How Did These Beautiful Venetian Glass Beads Reach North America Long Before Columbus?
Jan Bartek - AncientPages.com - Archaeologists were surprised to find evidence Renaissance-era Italian glass beads reached North America long before Christopher Columbus made his first journey to the continent.
But maybe the discovery should not be so surprising at all. Nowadays we get more and more scientific confirmation many ancient civilizations visited North America before Columbus set his foot there.
Rare Discovery Of Venetian Glass Beads In Alaska
These glass beads the size of blueberries were found by archaeologists in a Brooks Range house pit. Based on what is known so far it seems they might be the first European items ever to arrive in North America, predating the arrival of Columbus by a few decades.
Archaeologists found these glass beads in northern Alaska. They were made in Venice, Italy, in the 1400s. Credit: American Antiquity, January 2021
Made in Venice, Italy, the tiny blue beads might have traveled more than 10,000 miles in the skin pockets of aboriginal adventurers to reach Bering Strait. There, someone ferried them across the ocean to Alaska.
At least 10 of the beads survived a few centuries in the cold dirt of three locations in northern Alaska.
‘Punyik Point, a mile from the Continental Divide in the Brooks Range, is unoccupied today. It was a seasonal camp for generations of inland Eskimos. Archaeologists have dug at Punyik Point for a long time and made many interesting discoveries.
Many years ago archaeologists found for example three more of the beads near some copper bangles — metal adornments that resemble flat hoop earrings — and other metal bits that might have been part of a necklace or bracelet.
Finding beads at prehistoric Alaska sites does not happen often so it’s certainly a rare and valuable archaeological discovery.
According to Mike Kunz, an archaeologist with the University of Alaska Museum of the North in Fairbanks Punyik Point was on ancient trade routes from the Bering Sea to the Arctic Ocean and was probably a dependable place to hunt caribou as the animals moved in fall and spring.
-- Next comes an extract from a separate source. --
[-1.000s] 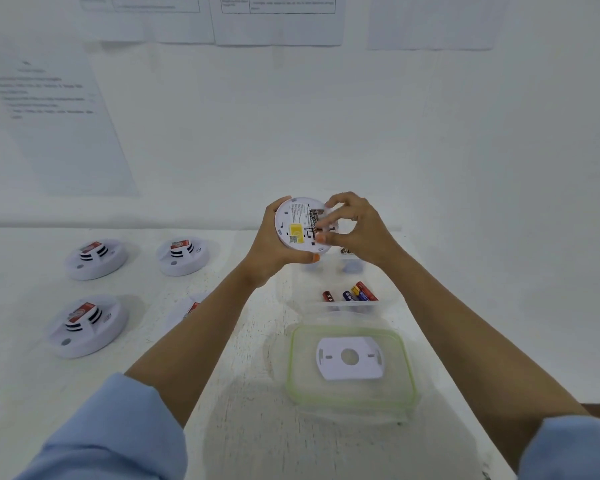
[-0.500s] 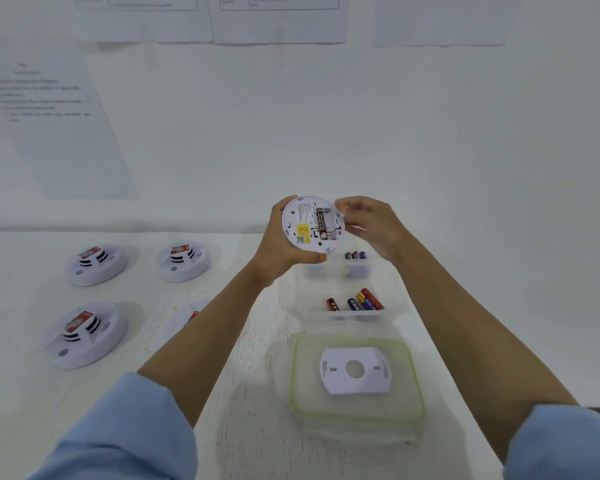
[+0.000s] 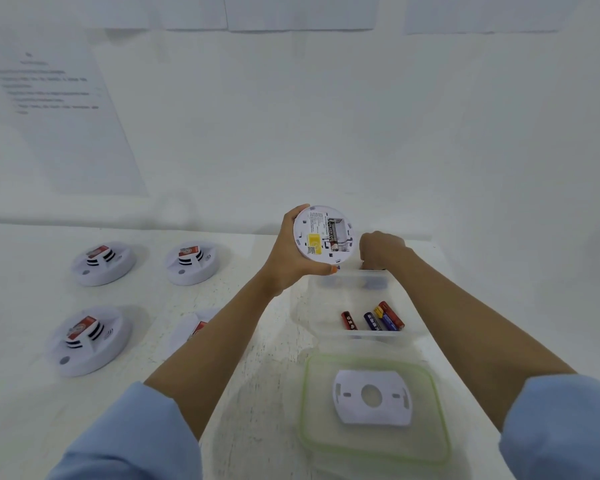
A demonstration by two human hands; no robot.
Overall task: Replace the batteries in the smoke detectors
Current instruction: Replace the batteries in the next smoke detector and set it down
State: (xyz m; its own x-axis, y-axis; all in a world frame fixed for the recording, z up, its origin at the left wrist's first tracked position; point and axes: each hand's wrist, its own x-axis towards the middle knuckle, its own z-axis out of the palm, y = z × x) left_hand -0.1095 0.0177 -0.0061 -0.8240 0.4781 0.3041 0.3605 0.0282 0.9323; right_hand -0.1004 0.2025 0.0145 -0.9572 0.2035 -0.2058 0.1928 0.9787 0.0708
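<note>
Fingers (image 3: 293,216) of left hand (image 3: 288,258) wrapped around rim of smoke detector (image 3: 323,235), held above desk (image 3: 250,393) with back side toward camera; one battery (image 3: 332,233) seated in its open compartment. Right hand (image 3: 381,249) curled over far edge of clear container (image 3: 409,336); finger state cannot be told. Loose batteries (image 3: 378,318) lie inside container. Green-rimmed lid (image 3: 303,407) nearer, carrying white mounting plate (image 3: 373,396). Three more detectors (image 3: 103,263) upright at left, a fourth partly hidden.

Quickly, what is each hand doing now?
Left hand: closed, holding the smoke detector.
Right hand: over the clear box; grip cannot be told.
</note>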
The beads and copper jewelry found at Punyik Point. Credit: M. L. Kunz et al., 2021, American Antiquity
Eager to learn more about the glass beads scientists sent them to be examined and dated. With that result, later backed up by similar dating on objects found near the same beads at two other Arctic Alaska sites, the archaeologists saw that those pea-size objects told a big story.
“This was the earliest that indubitably European materials show up in the New World by overland transport,” Kunz said.
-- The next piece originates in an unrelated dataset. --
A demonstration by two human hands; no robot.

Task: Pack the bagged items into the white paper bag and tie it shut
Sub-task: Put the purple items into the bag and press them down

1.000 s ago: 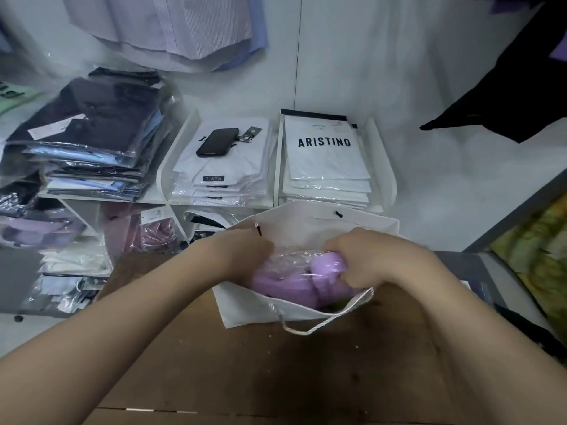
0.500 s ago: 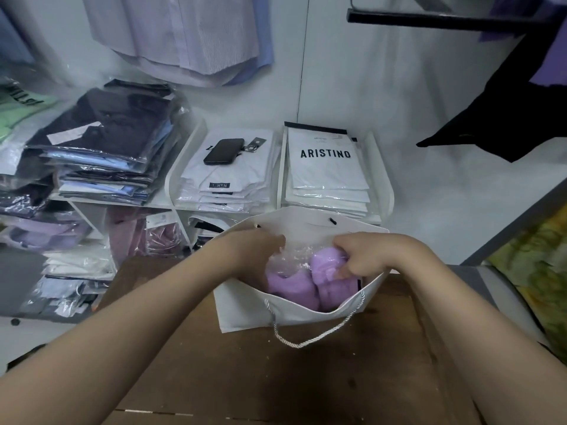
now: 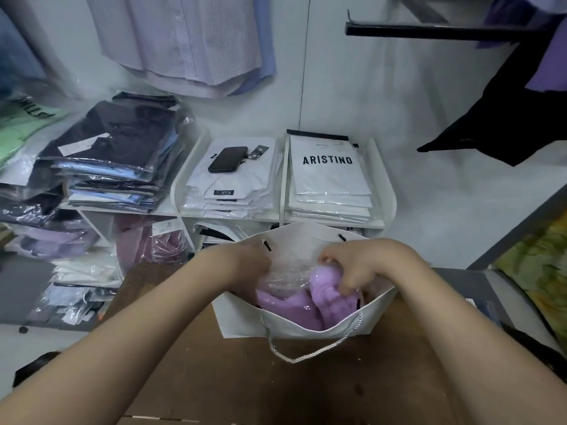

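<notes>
Right hand [image 3: 359,265] clamps down on the purple bundle [image 3: 310,299] inside the bag [image 3: 306,326]; left hand [image 3: 245,262] reaches in beside it, grip hidden, can't tell. Bag stands open on the brown table [image 3: 276,388], rope handle [image 3: 313,354] dangling.

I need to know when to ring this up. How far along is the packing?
Done: the purple bagged item sits inside the white paper bag. In hand: the left hand and right hand press it deeper. Left: the bag gapes open, its rope handle hanging loose, untied.
</notes>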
The beads in the tundra of northern Alaska came from Venice, on the Adriatic Sea half a world away. "Kunz and his colleague archaeologist Robin Millsfound that out by studying the history of glass-bead making in the city of Venice," the University of Alaska Fairbanks reports.
Along with the radiocarbon dating of the Alaska twine and charcoal found near the beads, they figured the beads arrived at Punyik Point sometime between 1440 and 1480, years before Columbus was even thinking of his journey.
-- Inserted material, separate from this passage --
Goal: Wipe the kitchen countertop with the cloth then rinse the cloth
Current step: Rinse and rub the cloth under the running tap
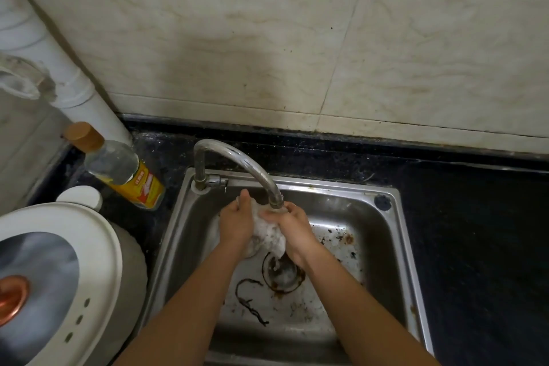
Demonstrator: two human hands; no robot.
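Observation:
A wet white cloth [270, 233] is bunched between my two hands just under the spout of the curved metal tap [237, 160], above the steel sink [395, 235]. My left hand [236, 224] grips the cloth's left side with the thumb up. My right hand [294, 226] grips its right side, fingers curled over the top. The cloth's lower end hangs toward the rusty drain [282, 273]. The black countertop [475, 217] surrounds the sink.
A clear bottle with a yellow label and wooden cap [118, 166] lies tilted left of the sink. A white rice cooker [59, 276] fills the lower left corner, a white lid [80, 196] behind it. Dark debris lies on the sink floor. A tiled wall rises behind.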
How did the beads — found in no other archaeological site west of the Rockies — make their way from the canals of Venice to a plateau in the Brooks Range?
Who Brought The Venetian Glass Beads To Alaska?
How did the beads — found in no other archaeological site west of the Rockies — make their way from the canals of Venice to a plateau in the Brooks Range?
Image: Fossil ivory figurine. Okvik. Punuk Islands. Credit: Froelich Rainey, Penn Museum - Did you know? The Eskimos Say - the ancient city of Ipiutak was built by a fair-haired race with blue eyes and not them. Read more
In the 1400s, craftsmen in the city-state of Venice traded with people throughout Asia. The beads might have traveled in a horse-drawn cart along the Silk Road eastward toward China. From there, “these early Venetian beads found their way into the aboriginal hinterlands, with some moving to the Russian Far East,” the authors wrote in their recent paper published in the journal American Antiquity.
After that great journey, a trader may have tucked the beads into his kayak on the western shore of the Bering Sea. He then dipped his paddle and made passage to the New World, today’s Alaska. The crossing of Bering Strait at its narrowest is about 52 miles of open ocean.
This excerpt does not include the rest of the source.